I don't think Guinness really cares too much about making the details of this record clear. I'm gonna look into doing Bakersfield Marathon and start going down that path.


----------



## Stefan (Sep 3, 2014)

Ah yes, that makes much more sense (I had somehow thought it can't be too uphill or else it would have to be *called *"uphill" and be a record separate from the old one, rather that being *done* uphill).


----------



## PhillipEspinoza (Sep 3, 2014)

Stefan said:


> Ah yes, that makes much more sense (I had somehow thought it can't be too uphill or else it would have to be *called *"uphill" and be a record separate from the old one, rather that being *done* uphill).



That was my understanding of it as well.


----------



## Stefan (Sep 3, 2014)

PhillipEspinoza said:


> I'm not sure the London Marathon would have met these requirements.
> 
> Take a look at their elevation graph.



Looks like it drops about 115ft, well under 139ft.


----------



## qqwref (Sep 3, 2014)

Just to clarify, does Phillip actually have to have 1000 separate cubes? Because that would seriously be bad news. I wouldn't be surprised though, as Guinness seems to know next to nothing about Rubik's Cubes.

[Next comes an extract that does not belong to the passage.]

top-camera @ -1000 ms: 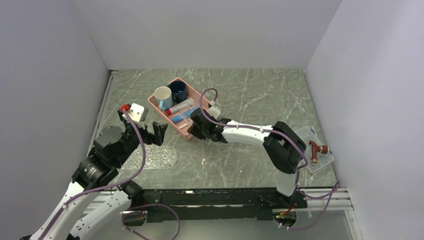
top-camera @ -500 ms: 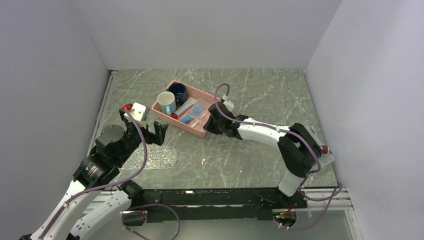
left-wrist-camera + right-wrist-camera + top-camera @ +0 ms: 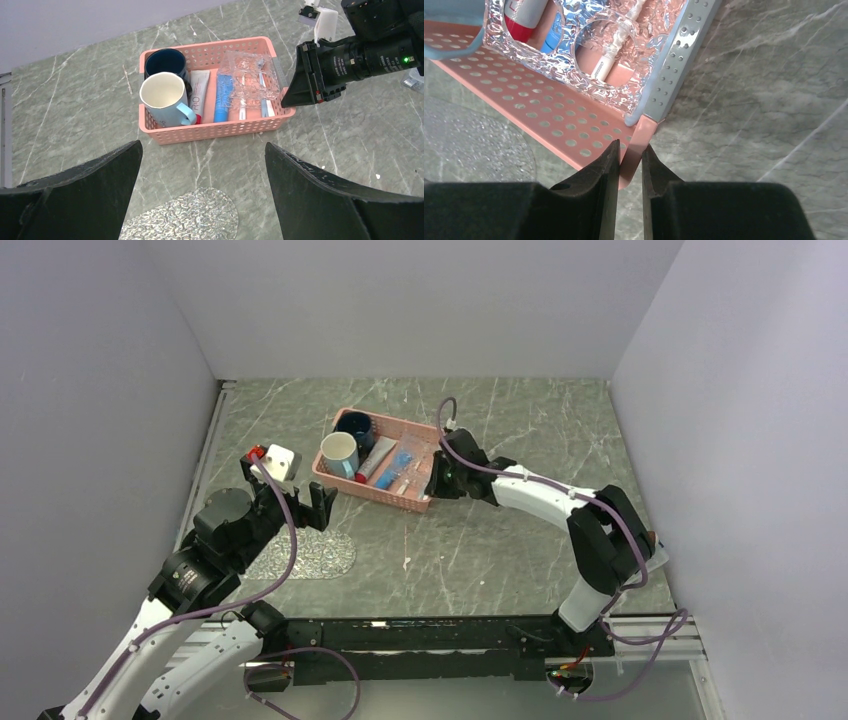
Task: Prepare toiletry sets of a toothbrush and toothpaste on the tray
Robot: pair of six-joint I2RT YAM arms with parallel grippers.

Also, it'd be pretty funny if they actually do put such thin limits on elevation changes while allowing 5 hours to run the thing. This isn't a marathon WR attempt, course difficulty is almost irrelevant  And it would be so incredibly silly to have a record of, say, 1000 cubes for a normal course and 200 cubes for an "uphill" course.


----------



## PhillipEspinoza (Sep 4, 2014)

Stefan said:


> Looks like it drops about 115ft, well under 139ft.

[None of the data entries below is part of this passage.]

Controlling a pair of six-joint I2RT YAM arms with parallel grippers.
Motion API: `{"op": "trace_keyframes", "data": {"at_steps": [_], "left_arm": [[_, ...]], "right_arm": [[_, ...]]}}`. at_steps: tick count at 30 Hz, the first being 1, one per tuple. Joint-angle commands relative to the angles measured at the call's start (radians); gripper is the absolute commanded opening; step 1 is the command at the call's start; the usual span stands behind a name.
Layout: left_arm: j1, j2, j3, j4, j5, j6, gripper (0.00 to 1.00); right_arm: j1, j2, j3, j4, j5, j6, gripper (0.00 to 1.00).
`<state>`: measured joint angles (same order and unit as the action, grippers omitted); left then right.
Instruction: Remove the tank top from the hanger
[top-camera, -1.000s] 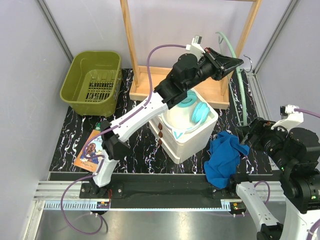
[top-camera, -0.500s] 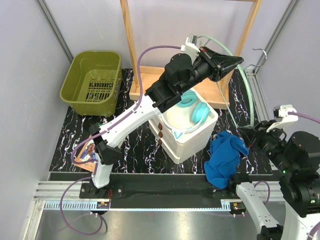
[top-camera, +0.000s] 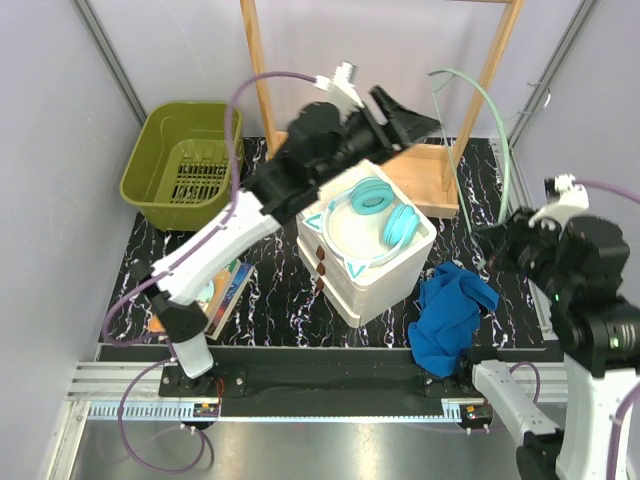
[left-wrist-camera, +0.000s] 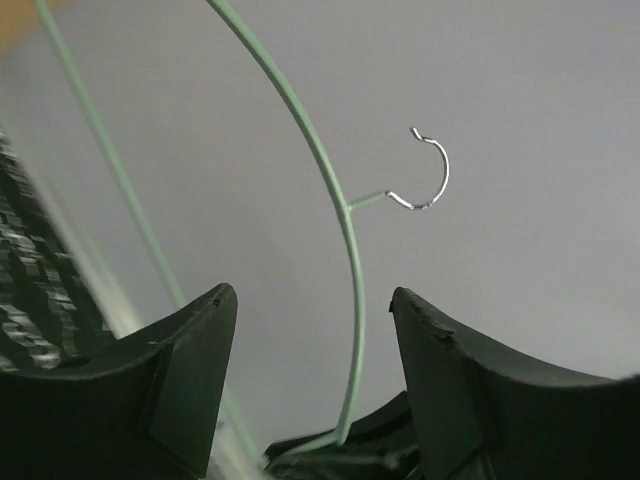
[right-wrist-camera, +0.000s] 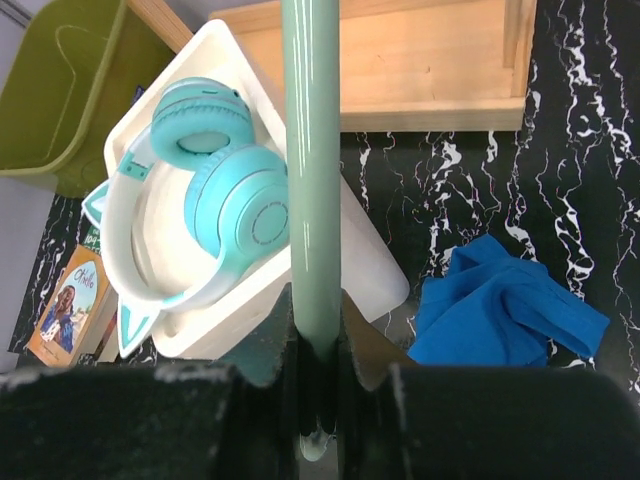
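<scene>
The left hand (left-wrist-camera: 312, 293) lets go of the hanger (right-wrist-camera: 312, 150). Its jaws, clamped a second ago, now stand apart with the thin green rod loose between them, and the left arm has swung leftwards. The right hand (right-wrist-camera: 318, 345), open before, is now closed on the hanger's lower end and sits higher. The hanger's hook has shifted right.

I see turquoise headphones (top-camera: 380, 212) lying in the white box (top-camera: 375, 285), an olive basket (top-camera: 150, 180) to the left, a wooden rack (top-camera: 258, 90) behind, and a picture book (right-wrist-camera: 65, 312) on the marbled table (top-camera: 460, 230)
</scene>
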<state>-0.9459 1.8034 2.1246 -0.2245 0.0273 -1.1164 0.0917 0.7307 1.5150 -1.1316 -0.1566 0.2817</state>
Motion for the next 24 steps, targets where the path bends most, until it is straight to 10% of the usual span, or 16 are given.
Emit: {"op": "trace_keyframes", "data": {"at_steps": [1,13,24], "left_arm": [[0.065,-0.234,-0.100,-0.047,-0.056,0.321,0.69],[0.166,-0.601,-0.530,-0.237,-0.121,0.677,0.76],[0.325,-0.630,-0.575,-0.257,-0.135,0.975,0.86]], "right_arm": [[-0.003,0.122,0.079,0.128,0.006,0.016,0.00],[-0.004,0.588,0.361,0.291,-0.052,-0.015,0.00],[-0.001,0.806,0.628,0.313,-0.121,0.001,0.00]]}}
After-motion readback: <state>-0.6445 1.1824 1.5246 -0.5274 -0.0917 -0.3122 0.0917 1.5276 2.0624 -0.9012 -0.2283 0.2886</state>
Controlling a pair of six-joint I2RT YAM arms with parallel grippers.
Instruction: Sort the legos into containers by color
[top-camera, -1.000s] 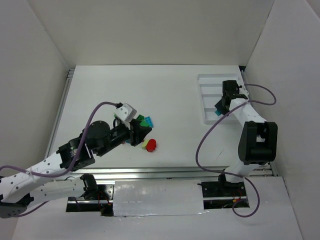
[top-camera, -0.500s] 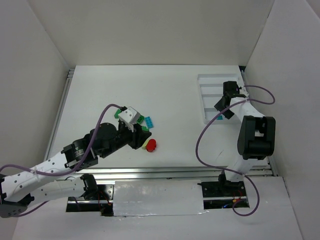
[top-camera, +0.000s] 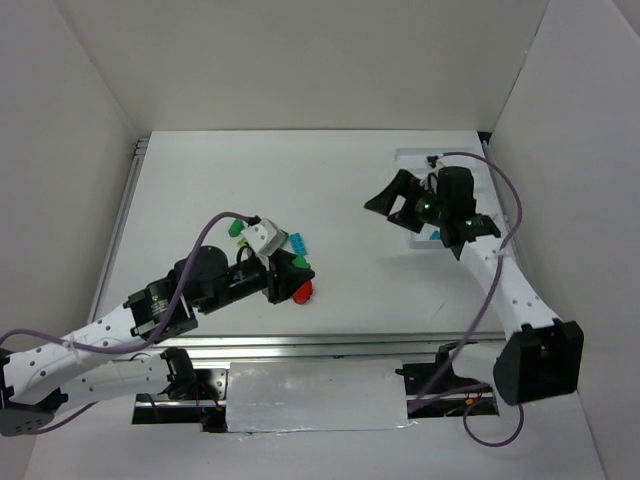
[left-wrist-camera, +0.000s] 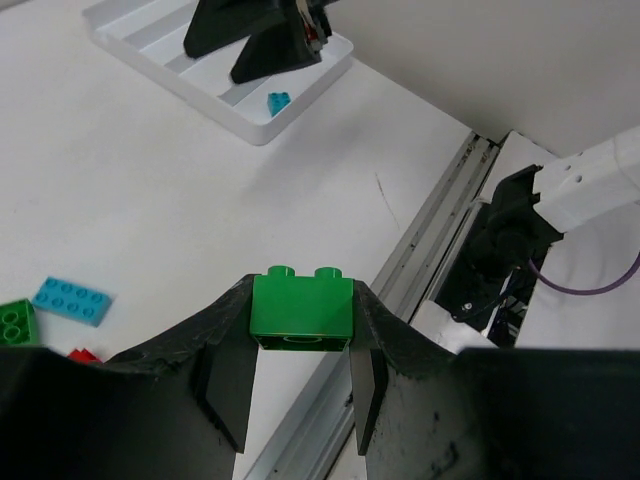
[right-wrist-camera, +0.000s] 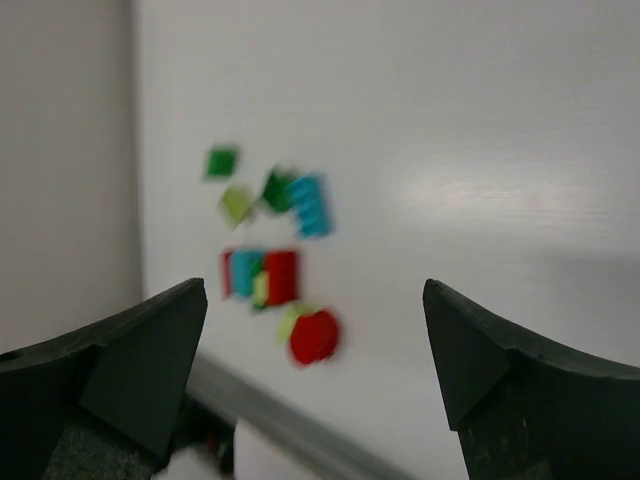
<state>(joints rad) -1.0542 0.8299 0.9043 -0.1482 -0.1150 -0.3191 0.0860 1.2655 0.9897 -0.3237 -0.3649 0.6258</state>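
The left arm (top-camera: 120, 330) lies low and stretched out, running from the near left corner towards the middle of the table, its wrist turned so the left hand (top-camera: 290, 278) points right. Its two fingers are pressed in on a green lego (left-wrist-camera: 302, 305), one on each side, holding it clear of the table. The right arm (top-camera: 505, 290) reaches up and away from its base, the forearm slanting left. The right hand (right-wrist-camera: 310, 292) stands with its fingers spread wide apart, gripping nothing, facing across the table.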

It looks like it goes up to ~50m then drops to about sea level making that a change of more than 42.195m which would be the 1:1000 ratio.



qqwref said:


> Just to clarify, does Phillip actually have to have 1000 separate cubes? Because that would seriously be bad news. I wouldn't be surprised though, as Guinness seems to know next to nothing about Rubik's Cubes.
> 
> Also, it'd be pretty funny if they actually do put such thin limits on elevation changes while allowing 5 hours to run the thing. This isn't a marathon WR attempt, course difficulty is almost irrelevant  And it would be so incredibly silly to have a record of, say, 1000 cubes for a normal course and 200 cubes for an "uphill" course.



lol seriously though. Here you could have 5 hours but make sure not to go down 140ft otherwise that's too easy. lowat.

I don't have to do 1,000 cubes that was just my goal, and I'll try to stick to it even if I have to wait for the right marathon to do it, and even if that takes a while. I wanna do it once and do it right, to the best of my ability. Go 1,337 or go home.


----------



## Stefan (Sep 4, 2014)

PhillipEspinoza said:


> It looks like it goes up to ~50m then drops to about sea level making that a change of more than 42.195m which would be the 1:1000 ratio.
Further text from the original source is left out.